Somewhere between Ally McBeal mini suits and Nancy Sinatra cosplay, my treatment started to work. Against all odds, I was declared NED—no evidence of disease—and after nine months, I did ring that final bell. Standing in front of my fellow patients on my very last day of treatment, I wore a cream knit top and camel trousers, topped off with a baby pink wig. I wanted to represent a vision for the rest of my life, one that was confident and calm but didn’t take itself too seriously. It was no feather boa, but it was my version of a victory sash.

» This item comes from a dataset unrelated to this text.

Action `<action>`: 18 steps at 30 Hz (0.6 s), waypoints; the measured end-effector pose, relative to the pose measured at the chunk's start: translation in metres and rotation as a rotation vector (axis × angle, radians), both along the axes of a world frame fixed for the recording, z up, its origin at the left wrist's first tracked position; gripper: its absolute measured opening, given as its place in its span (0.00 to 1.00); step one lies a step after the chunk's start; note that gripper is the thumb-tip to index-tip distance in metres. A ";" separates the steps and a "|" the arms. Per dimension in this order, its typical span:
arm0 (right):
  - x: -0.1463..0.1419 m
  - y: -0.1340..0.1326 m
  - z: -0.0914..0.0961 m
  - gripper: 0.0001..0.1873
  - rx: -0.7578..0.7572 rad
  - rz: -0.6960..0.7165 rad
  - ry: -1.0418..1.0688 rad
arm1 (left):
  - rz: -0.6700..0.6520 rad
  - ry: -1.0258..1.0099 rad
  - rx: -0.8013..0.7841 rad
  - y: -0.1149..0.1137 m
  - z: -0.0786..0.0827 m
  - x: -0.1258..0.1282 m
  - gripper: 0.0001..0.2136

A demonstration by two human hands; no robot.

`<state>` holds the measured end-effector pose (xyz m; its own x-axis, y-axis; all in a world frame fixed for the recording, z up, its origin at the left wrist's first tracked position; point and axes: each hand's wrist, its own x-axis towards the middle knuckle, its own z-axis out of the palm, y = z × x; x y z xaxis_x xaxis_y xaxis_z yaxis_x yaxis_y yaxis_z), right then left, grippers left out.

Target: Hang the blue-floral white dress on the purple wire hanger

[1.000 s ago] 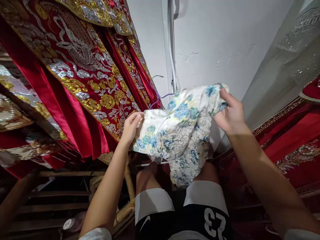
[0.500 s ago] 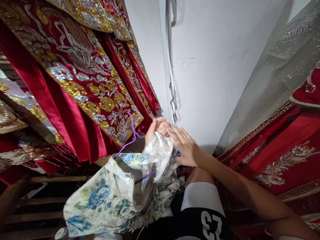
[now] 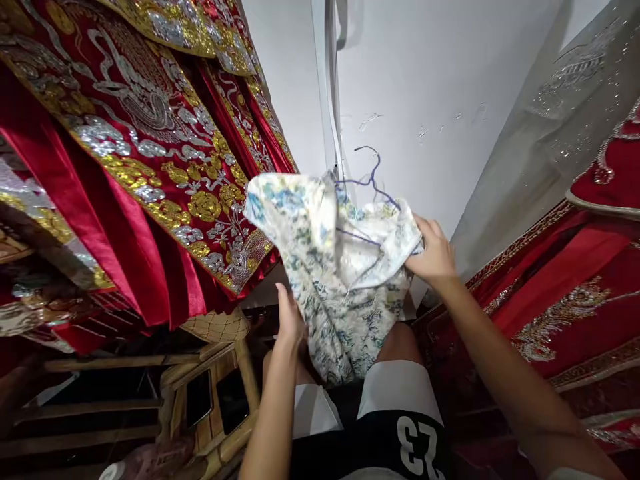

Three years later, I’m grateful to remain NED. My scars have healed, my hair has nearly returned to its original thickness and length, and I’ve continued to carefully choose my outfits as I return to the hospital for maintenance care. As I got ready for my latest appointment on a blustery winter day, I fumbled through my closet until I reached a faux fur coat by Khaite. It has an odd cropped body and oversized wing sleeves, the kind of thing you buy when You only live once is more of a mantra than a meme. With every appointment, my same old fears return—will they find a recurrence, complications, or something entirely new? My body shivered against the weather and my fearful thoughts. I wrapped my faux fur armor a little tighter and confidently walked in.